## TASK BRIEF
Copy the records below exactly, leaving out every picture.
*** Opening RECORDS FOR THE EXERCISE ***
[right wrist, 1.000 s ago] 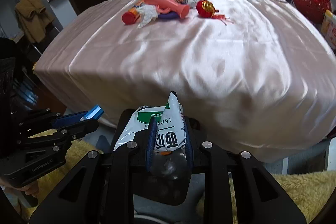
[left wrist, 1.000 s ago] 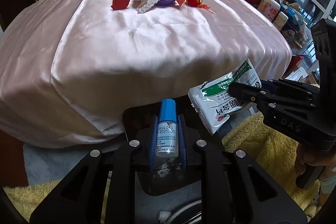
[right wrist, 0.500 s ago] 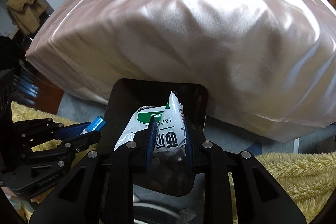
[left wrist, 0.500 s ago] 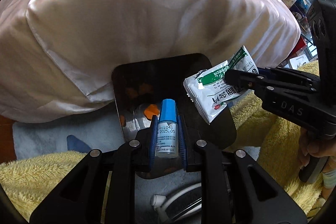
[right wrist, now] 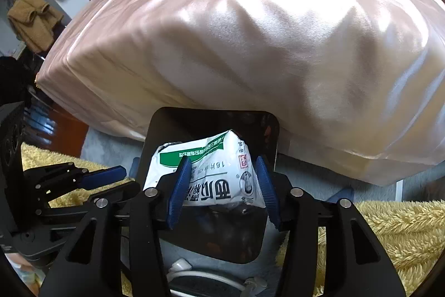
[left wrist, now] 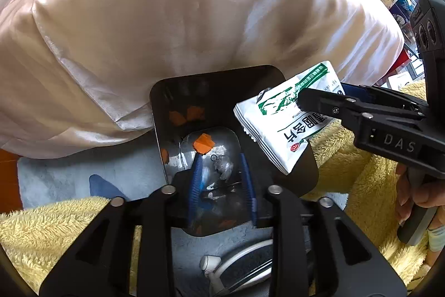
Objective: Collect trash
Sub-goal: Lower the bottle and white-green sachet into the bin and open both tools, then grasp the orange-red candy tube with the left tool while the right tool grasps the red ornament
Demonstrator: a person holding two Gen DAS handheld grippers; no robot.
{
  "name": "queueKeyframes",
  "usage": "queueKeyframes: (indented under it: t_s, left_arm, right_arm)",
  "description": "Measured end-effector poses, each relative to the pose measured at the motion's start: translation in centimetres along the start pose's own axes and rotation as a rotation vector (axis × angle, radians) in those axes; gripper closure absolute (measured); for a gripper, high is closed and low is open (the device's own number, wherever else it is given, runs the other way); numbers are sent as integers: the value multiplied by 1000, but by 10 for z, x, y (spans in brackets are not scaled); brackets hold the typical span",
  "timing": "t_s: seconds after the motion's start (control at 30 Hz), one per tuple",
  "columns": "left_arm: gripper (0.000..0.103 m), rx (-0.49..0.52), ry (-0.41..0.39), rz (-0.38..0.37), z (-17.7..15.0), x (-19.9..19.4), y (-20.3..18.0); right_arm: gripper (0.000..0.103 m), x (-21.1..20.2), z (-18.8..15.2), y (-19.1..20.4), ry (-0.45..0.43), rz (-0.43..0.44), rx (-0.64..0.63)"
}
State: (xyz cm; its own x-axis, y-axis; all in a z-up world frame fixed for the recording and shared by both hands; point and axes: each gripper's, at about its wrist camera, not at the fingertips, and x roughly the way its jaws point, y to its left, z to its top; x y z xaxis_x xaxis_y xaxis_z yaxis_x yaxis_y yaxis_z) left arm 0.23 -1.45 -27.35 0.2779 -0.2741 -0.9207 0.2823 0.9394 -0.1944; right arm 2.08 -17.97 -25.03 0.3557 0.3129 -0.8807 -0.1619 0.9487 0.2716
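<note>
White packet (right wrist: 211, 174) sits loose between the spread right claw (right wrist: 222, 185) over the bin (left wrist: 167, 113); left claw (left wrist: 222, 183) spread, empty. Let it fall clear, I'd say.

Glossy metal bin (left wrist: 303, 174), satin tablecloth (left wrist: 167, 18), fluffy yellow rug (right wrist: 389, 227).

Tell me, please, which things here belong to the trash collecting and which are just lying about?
Job: white packet, trash bin, orange scrap inside it.
Lying about: yellow fleece, brown coat, satin tablecloth.
</note>
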Motion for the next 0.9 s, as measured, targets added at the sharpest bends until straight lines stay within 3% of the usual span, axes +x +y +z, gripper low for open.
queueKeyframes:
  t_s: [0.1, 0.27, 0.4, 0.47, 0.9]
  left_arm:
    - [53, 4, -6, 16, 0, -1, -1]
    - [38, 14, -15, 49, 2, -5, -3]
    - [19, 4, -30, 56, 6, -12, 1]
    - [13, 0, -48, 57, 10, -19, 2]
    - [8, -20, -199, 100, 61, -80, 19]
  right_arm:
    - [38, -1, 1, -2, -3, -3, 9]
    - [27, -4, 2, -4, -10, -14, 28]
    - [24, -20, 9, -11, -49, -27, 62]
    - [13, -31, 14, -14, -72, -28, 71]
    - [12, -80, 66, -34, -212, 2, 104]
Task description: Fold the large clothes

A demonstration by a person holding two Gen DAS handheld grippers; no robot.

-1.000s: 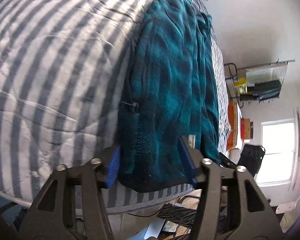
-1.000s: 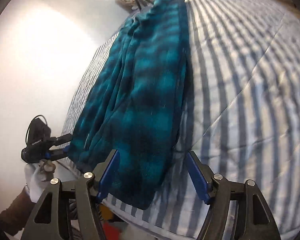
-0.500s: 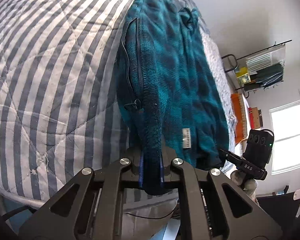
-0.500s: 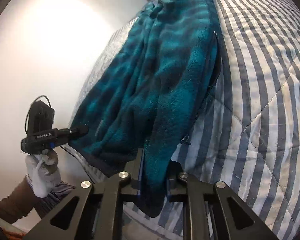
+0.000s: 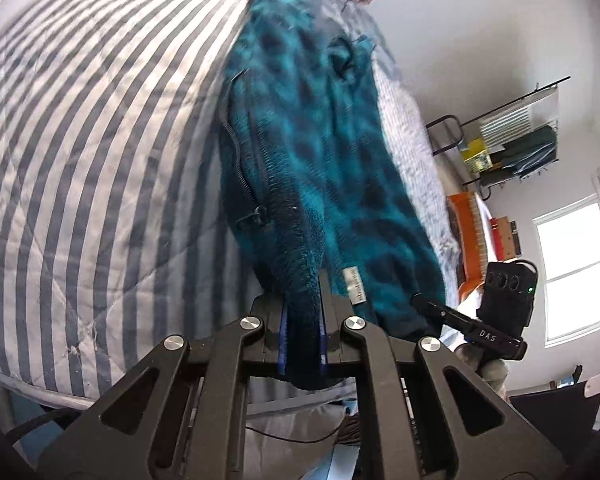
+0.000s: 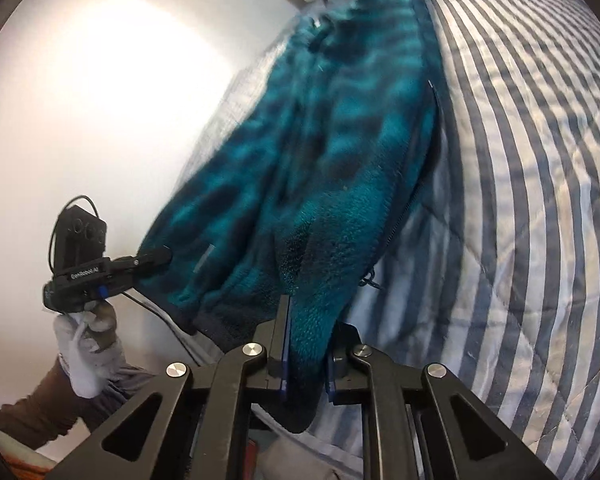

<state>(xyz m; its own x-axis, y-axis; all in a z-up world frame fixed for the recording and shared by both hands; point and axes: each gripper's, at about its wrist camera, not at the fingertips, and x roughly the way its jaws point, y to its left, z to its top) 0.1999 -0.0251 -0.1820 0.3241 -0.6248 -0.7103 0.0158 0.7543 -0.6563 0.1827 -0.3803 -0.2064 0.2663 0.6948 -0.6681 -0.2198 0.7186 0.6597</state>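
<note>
A teal fleece jacket [image 5: 320, 152] with a dark zipper lies lengthwise on a bed with a grey-and-white striped quilt [image 5: 92, 152]. My left gripper [image 5: 302, 344] is shut on the jacket's near hem corner by the zipper. My right gripper [image 6: 306, 356] is shut on the other near hem corner of the jacket [image 6: 332, 168]. Both corners are lifted off the quilt [image 6: 540, 200]. Each gripper shows in the other's view: the right one [image 5: 480, 332] and the left one [image 6: 112, 268], both at the jacket's edge.
The bed's near edge runs just under both grippers. A metal rack with folded items [image 5: 512, 148] and a bright window [image 5: 576, 268] stand beyond the bed. A gloved hand [image 6: 84, 344] holds the left gripper. A white wall [image 6: 100, 100] is on that side.
Both grippers went from open around the hem to shut on it. They have since lifted the hem corners, and the jacket's near end has risen off the quilt.
</note>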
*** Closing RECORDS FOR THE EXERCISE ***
## WRITTEN ANSWER
[right wrist, 1.000 s ago] 
[left wrist, 1.000 s ago] 
[right wrist, 0.500 s ago] 
[left wrist, 0.500 s ago] 
[right wrist, now] 
[left wrist, now] 
Objective: Collect trash
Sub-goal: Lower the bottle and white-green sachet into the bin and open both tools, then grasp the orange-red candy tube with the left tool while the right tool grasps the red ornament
Demonstrator: a person holding two Gen DAS handheld grippers; no robot.
{
  "name": "queueKeyframes",
  "usage": "queueKeyframes: (indented under it: t_s, left_arm, right_arm)",
  "description": "Measured end-effector poses, each relative to the pose measured at the motion's start: translation in centimetres along the start pose's own axes and rotation as a rotation vector (axis × angle, radians) in those axes; gripper closure absolute (measured); for a gripper, high is closed and low is open (the device's own number, wherever else it is given, runs the other way); numbers are sent as integers: the value multiplied by 1000, but by 10 for z, x, y (spans in brackets are not scaled); brackets hold the typical span",
  "timing": "t_s: seconds after the motion's start (control at 30 Hz), one per tuple",
  "columns": "left_arm: gripper (0.000..0.103 m), rx (-0.49..0.52), ry (-0.41..0.39), rz (-0.38..0.37), z (-17.7..15.0), x (-19.9..19.4), y (-20.3..18.0); right_arm: gripper (0.000..0.103 m), x (-21.1..20.2), z (-18.8..15.2), y (-19.1..20.4), ry (-0.45..0.43), rz (-0.43..0.44), rx (-0.64..0.63)"
}
State: (xyz cm; its own x-axis, y-axis; all in a z-up world frame fixed for the recording and shared by both hands; point and axes: each gripper's, at about its wrist camera, not at the fingertips, and x roughly the way its jaws point, y to its left, z to its top; x y z xaxis_x xaxis_y xaxis_z yaxis_x yaxis_y yaxis_z) left arm 0.23 -1.45 -27.35 0.2779 -0.2741 -0.9207 0.2823 0.9394 -0.1944; right arm 2.08 -17.97 -25.03 0.3557 0.3129 -0.8807 -0.1619 0.9487 0.2716
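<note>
White packet (right wrist: 211, 174) sits loose between the spread right claw (right wrist: 222, 185) over the bin (left wrist: 167, 113); left claw (left wrist: 222, 183) spread, empty. Let it fall clear, I'd say.

Glossy metal bin (left wrist: 303, 174), satin tablecloth (left wrist: 167, 18), fluffy yellow rug (right wrist: 389, 227).

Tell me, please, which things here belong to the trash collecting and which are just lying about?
Job: white packet, trash bin, orange scrap inside it.
Lying about: yellow fleece, brown coat, satin tablecloth.
</note>
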Motion for the next 0.9 s, as measured, targets added at the sharpest bends until straight lines stay within 3% of the usual span, axes +x +y +z, gripper low for open.
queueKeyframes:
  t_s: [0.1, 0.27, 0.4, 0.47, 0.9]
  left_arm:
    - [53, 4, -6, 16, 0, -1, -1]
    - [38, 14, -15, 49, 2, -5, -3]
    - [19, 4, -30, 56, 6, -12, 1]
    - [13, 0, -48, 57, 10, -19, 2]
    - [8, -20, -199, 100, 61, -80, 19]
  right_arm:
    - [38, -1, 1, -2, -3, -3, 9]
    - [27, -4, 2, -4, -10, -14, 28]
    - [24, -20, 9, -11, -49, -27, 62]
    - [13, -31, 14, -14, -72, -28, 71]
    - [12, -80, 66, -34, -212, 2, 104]
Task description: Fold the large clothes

A demonstration by a person holding two Gen DAS handheld grippers; no robot.

-1.000s: 
-1.000s: 
-0.500s: 
-0.500s: 
+0.000s: 
+0.000s: 

<state>(xyz m; its own x-axis, y-axis; all in a z-up world frame fixed for the recording and shared by both hands; point and axes: each gripper's, at about its wrist camera, not at the fingertips, and x roughly the way its jaws point, y to its left, z to its top) 0.1999 -0.0251 -0.1820 0.3241 -0.6248 -0.7103 0.0158 0.7543 -0.6563 0.1827 -0.3803 -0.2064 0.2663 0.6948 -0.6681 -0.2198 0.7186 0.6597</state>
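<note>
A teal fleece jacket [image 5: 320, 152] with a dark zipper lies lengthwise on a bed with a grey-and-white striped quilt [image 5: 92, 152]. My left gripper [image 5: 302, 344] is shut on the jacket's near hem corner by the zipper. My right gripper [image 6: 306, 356] is shut on the other near hem corner of the jacket [image 6: 332, 168]. Both corners are lifted off the quilt [image 6: 540, 200]. Each gripper shows in the other's view: the right one [image 5: 480, 332] and the left one [image 6: 112, 268], both at the jacket's edge.
The bed's near edge runs just under both grippers. A metal rack with folded items [image 5: 512, 148] and a bright window [image 5: 576, 268] stand beyond the bed. A gloved hand [image 6: 84, 344] holds the left gripper. A white wall [image 6: 100, 100] is on that side.
Both grippers went from open around the hem to shut on it. They have since lifted the hem corners, and the jacket's near end has risen off the quilt.
</note>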

The work on the exercise is done.